Find the lines in the records that carry the word "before". Copy each one.

------------------------

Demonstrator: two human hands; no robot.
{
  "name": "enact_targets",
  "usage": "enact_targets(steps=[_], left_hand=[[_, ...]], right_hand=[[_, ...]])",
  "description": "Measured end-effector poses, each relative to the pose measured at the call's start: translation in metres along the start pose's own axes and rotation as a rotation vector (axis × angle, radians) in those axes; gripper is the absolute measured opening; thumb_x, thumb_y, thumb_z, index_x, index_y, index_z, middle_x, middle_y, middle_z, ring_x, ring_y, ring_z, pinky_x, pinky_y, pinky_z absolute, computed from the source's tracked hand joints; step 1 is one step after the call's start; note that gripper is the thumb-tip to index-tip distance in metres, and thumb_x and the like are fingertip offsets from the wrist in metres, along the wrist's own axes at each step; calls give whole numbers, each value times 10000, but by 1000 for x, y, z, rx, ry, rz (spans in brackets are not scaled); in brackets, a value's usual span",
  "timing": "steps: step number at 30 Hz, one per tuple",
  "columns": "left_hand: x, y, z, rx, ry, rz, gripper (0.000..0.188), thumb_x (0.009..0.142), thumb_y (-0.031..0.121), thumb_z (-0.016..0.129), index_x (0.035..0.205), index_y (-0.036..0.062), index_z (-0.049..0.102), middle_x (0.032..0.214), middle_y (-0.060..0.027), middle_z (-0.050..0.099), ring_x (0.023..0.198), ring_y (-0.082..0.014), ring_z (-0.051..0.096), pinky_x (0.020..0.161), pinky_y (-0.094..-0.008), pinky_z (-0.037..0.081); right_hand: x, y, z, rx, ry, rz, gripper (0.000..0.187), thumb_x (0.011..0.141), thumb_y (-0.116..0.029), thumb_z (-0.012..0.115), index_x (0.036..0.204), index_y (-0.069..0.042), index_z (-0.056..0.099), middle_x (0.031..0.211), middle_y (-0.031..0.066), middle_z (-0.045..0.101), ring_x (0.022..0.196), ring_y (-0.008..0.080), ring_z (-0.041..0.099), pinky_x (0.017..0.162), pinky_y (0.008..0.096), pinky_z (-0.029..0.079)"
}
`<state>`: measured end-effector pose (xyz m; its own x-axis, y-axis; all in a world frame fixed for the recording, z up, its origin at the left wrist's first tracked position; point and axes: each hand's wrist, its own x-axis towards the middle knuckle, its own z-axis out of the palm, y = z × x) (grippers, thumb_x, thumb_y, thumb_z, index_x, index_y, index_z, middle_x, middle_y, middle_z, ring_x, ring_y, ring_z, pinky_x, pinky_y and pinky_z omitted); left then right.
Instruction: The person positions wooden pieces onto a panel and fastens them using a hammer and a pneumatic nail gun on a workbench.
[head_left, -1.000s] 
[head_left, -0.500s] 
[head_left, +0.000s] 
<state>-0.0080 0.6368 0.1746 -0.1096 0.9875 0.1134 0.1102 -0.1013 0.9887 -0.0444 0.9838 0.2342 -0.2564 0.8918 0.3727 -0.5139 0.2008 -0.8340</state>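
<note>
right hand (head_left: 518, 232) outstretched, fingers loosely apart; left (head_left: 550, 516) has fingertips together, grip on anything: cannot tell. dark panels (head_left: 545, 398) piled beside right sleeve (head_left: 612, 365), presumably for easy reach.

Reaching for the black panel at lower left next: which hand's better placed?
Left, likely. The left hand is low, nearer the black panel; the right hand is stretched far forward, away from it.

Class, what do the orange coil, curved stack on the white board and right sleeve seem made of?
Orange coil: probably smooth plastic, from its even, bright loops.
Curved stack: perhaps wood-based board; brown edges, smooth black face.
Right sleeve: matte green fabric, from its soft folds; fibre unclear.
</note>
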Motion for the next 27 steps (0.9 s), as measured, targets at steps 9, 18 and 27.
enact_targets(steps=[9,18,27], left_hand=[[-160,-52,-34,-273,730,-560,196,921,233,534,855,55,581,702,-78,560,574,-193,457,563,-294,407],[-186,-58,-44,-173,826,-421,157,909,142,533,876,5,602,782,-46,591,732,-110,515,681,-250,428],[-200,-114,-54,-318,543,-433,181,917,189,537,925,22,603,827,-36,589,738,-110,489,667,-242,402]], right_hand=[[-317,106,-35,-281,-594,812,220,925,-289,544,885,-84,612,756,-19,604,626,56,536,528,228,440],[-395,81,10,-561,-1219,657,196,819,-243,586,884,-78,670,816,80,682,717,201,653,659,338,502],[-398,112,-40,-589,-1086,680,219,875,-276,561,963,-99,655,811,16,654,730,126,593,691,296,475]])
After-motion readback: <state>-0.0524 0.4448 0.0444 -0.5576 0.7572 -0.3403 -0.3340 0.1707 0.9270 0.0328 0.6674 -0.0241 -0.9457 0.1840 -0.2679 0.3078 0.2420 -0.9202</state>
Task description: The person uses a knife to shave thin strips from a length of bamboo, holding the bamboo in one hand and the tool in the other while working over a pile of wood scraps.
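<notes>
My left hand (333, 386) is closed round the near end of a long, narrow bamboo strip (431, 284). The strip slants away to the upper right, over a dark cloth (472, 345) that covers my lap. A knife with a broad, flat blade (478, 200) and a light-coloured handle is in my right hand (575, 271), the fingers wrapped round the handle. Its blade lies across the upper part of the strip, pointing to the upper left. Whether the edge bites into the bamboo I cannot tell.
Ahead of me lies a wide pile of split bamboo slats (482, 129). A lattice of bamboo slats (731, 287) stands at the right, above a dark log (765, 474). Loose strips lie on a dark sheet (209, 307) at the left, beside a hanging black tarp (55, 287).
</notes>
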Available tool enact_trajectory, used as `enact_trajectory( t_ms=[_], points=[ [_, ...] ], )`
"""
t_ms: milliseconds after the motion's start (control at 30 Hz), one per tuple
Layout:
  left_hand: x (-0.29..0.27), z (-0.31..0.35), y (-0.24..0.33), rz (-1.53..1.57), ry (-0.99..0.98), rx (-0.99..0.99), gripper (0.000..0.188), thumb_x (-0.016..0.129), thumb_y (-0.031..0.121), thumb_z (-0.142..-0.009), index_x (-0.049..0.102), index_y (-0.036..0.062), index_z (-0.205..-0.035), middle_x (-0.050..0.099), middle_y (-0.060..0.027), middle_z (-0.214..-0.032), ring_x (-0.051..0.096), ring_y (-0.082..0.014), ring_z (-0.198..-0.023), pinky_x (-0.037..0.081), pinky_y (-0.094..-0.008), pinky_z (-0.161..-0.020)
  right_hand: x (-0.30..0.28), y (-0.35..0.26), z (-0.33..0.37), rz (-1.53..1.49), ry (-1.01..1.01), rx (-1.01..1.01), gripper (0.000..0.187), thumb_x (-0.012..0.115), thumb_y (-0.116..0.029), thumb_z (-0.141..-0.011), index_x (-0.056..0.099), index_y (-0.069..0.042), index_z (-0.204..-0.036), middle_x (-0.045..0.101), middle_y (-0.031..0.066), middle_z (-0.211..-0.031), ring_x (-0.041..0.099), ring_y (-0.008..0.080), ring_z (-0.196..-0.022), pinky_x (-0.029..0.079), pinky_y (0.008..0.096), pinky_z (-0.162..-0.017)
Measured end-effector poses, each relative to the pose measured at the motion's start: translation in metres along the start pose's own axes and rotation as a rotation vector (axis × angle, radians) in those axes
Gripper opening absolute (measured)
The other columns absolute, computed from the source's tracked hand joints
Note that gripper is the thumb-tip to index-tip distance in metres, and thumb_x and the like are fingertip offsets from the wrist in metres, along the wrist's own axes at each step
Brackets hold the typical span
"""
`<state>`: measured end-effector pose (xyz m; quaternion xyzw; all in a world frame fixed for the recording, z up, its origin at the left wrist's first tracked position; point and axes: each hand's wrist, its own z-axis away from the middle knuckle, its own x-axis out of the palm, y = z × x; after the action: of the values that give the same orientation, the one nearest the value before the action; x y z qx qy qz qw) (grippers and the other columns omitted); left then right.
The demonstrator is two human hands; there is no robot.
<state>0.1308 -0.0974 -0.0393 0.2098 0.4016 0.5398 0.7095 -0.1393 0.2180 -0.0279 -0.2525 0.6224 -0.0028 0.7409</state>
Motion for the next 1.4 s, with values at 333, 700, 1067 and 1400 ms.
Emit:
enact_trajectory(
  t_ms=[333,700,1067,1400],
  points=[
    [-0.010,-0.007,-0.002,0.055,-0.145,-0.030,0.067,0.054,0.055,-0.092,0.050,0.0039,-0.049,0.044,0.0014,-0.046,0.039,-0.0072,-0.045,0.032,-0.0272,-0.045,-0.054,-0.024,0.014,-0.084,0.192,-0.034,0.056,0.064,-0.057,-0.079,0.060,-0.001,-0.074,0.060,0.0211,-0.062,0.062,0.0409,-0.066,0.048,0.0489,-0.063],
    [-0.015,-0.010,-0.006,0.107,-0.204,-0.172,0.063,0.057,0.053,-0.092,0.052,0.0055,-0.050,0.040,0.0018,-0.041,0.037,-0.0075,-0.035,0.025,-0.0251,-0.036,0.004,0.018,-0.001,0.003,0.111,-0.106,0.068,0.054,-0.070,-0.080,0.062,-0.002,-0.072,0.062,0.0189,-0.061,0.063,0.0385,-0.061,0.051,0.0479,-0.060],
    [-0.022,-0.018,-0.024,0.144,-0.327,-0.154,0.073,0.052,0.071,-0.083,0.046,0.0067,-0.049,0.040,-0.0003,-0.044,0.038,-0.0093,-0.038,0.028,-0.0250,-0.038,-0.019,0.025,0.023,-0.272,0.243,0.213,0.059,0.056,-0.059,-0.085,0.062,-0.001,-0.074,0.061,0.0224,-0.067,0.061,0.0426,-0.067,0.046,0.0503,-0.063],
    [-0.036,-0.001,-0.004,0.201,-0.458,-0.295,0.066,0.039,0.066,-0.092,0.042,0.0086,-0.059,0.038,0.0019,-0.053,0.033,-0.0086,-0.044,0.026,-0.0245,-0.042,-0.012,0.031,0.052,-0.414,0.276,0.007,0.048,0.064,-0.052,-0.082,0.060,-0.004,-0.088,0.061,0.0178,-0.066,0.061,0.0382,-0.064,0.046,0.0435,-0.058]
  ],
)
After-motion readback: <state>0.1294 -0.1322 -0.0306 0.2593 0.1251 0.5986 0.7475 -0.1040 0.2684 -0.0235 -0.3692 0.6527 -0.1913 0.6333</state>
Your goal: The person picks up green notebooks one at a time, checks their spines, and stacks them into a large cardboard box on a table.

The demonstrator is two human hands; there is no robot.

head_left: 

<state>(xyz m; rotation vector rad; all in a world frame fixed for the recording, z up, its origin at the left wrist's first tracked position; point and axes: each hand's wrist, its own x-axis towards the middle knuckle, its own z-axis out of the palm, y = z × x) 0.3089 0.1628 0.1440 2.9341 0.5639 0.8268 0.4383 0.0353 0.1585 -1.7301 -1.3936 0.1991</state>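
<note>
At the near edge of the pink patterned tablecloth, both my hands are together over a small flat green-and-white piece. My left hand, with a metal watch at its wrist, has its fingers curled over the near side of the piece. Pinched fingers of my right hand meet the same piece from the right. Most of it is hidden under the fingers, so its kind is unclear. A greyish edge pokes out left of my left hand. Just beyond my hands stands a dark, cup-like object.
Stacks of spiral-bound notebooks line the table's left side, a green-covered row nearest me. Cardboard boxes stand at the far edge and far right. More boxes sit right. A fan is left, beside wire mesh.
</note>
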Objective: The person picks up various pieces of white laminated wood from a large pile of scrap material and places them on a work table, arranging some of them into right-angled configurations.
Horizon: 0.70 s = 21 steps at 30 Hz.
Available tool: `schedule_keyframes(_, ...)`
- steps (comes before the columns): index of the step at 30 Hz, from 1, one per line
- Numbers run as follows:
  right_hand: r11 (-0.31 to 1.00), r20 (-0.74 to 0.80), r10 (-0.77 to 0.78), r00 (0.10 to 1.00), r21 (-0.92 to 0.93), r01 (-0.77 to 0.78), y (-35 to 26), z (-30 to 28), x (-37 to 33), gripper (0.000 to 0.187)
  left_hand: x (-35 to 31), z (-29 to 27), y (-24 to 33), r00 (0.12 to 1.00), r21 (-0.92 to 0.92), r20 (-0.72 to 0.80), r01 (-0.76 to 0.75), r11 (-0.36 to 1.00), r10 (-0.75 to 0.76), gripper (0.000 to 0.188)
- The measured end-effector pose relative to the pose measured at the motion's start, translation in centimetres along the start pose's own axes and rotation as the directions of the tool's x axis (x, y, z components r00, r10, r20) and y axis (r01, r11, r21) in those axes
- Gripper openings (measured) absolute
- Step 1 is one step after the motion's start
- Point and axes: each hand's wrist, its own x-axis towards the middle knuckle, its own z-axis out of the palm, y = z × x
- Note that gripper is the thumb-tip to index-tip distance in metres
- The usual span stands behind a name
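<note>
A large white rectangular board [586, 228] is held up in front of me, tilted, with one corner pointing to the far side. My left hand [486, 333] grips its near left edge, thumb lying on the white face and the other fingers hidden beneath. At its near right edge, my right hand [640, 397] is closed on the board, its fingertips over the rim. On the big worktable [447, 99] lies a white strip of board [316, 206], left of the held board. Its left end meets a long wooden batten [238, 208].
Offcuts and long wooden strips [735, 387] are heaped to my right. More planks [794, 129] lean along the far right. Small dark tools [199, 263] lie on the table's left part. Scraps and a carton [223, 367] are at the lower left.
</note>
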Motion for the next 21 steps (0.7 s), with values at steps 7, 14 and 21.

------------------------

**Answer to this exercise**:
`<state>`: measured end-effector pose (xyz m; quaternion xyzw; all in a world frame fixed for the recording, z up, its origin at the left wrist's first tracked position; point and axes: each hand's wrist, its own z-axis away from the middle knuckle, its own x-axis out of the palm, y = z × x; after the action: of the values that give the same orientation, the one nearest the value before the action; x y z qx qy qz qw) (grippers and the other columns omitted); left then right.
- steps (comes before the columns): index of the step at 30 Hz, from 1, one per line

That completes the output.